Given data:
____

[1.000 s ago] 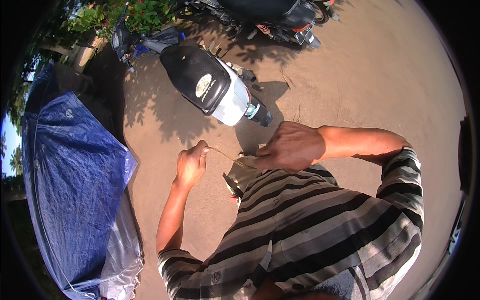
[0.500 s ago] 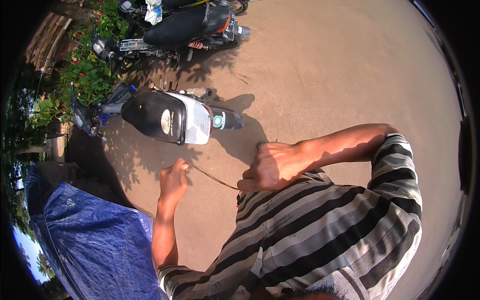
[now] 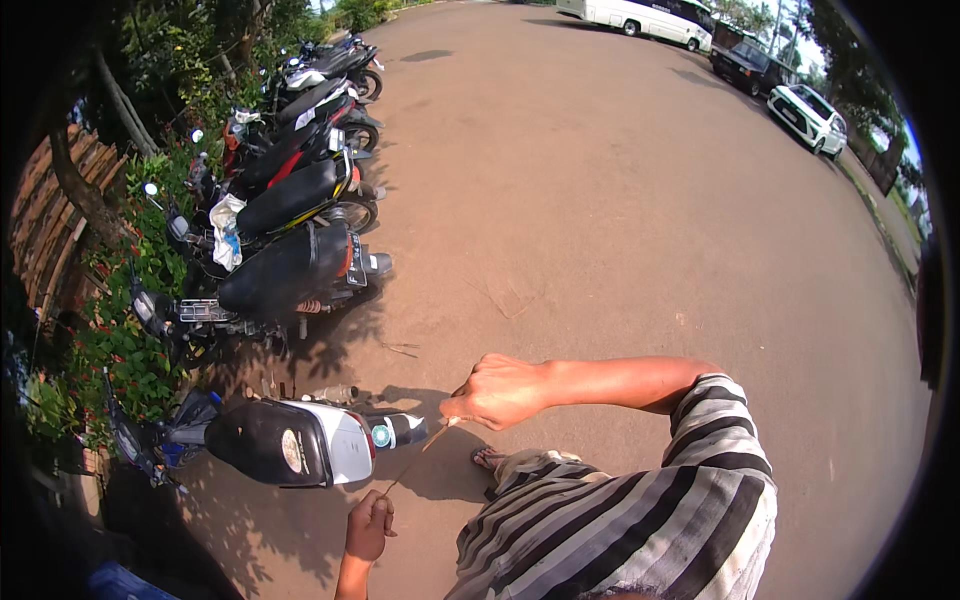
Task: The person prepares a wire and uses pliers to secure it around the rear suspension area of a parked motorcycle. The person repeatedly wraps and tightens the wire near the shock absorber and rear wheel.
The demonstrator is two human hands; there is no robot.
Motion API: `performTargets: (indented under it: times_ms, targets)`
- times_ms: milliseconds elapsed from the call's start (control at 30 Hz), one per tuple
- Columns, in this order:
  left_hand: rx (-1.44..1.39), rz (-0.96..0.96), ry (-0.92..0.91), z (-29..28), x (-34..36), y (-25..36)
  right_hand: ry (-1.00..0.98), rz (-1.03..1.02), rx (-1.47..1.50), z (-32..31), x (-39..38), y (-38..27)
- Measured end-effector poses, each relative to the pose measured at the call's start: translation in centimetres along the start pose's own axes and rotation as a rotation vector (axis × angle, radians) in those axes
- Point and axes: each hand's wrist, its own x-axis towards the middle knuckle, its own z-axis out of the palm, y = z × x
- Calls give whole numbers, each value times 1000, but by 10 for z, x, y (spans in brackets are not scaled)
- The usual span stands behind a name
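A thin brown strand (image 3: 412,463) runs taut and slanting between my two hands; its material is hard to make out. My left hand (image 3: 369,526), lower in the view, is closed in a pinch on one end. Farther out and to the right, my right hand (image 3: 497,392) is closed on the other end, thumb side toward the strand. Just left of the hands stands a parked motorcycle with a black seat (image 3: 262,440) and a white tail (image 3: 350,445).
A row of motorcycles (image 3: 285,270) lines the left side beside green plants (image 3: 130,345). Brown pavement (image 3: 580,230) stretches ahead. A white bus (image 3: 640,15), a dark vehicle (image 3: 748,68) and a white car (image 3: 808,115) are far off. Part of a blue tarp (image 3: 130,582) shows at lower left.
My view has tilted up, bringing in more motorcycles and the distant vehicles. My right hand is now raised farther out than my left, and the strand, earlier sagging, is now straight.
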Motion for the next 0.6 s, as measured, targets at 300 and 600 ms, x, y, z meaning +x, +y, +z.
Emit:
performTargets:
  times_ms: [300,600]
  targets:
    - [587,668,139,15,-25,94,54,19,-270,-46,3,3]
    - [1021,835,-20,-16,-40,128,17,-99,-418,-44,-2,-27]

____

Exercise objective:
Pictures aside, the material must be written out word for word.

Exercise solution:
[1.000 s ago] 
[0.500 s ago] 
[now] 
Task: The person prepares a wire and uses pliers to secure it around the rear suspension area of a parked motorcycle. The person repeatedly wraps and tightens the wire near the shock absorber and rear wheel.
The demonstrator is two human hands; there is no robot.
Motion API: `performTargets: (indented under it: times_ms, targets)`
- times_ms: milliseconds elapsed from the call's start (control at 30 Hz), one per tuple
- Columns, in this order:
  left_hand: rx (-1.44..1.39), rz (-0.96..0.96), ry (-0.92..0.91), z (-29..28), x (-34..36), y (-25..36)
  right_hand: ry (-1.00..0.98), rz (-1.03..1.02), rx (-1.47..1.50), z (-32..31), x (-39..38), y (-38..27)
- Measured end-effector poses, each relative to the pose measured at the call's start: translation in centimetres along the start pose's own axes and rotation as a rotation vector (axis × angle, radians) in those axes
- Point and axes: each hand's wrist, its own x-axis towards the middle knuckle, its own z-axis out of the palm, y = z × x
- Calls give whole numbers, each value times 1000, but by 10 for z, x, y (spans in brackets are not scaled)
- The usual span stands behind a name
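A thin brown strand (image 3: 412,463) runs taut and slanting between my two hands; its material is hard to make out. My left hand (image 3: 369,526), lower in the view, is closed in a pinch on one end. Farther out and to the right, my right hand (image 3: 497,392) is closed on the other end, thumb side toward the strand. Just left of the hands stands a parked motorcycle with a black seat (image 3: 262,440) and a white tail (image 3: 350,445).
A row of motorcycles (image 3: 285,270) lines the left side beside green plants (image 3: 130,345). Brown pavement (image 3: 580,230) stretches ahead. A white bus (image 3: 640,15), a dark vehicle (image 3: 748,68) and a white car (image 3: 808,115) are far off. Part of a blue tarp (image 3: 130,582) shows at lower left.
My view has tilted up, bringing in more motorcycles and the distant vehicles. My right hand is now raised farther out than my left, and the strand, earlier sagging, is now straight.
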Motion for the next 0.6 s, as measured, targets at 300 and 600 ms, x, y, z meaning +x, +y, +z.
Emit:
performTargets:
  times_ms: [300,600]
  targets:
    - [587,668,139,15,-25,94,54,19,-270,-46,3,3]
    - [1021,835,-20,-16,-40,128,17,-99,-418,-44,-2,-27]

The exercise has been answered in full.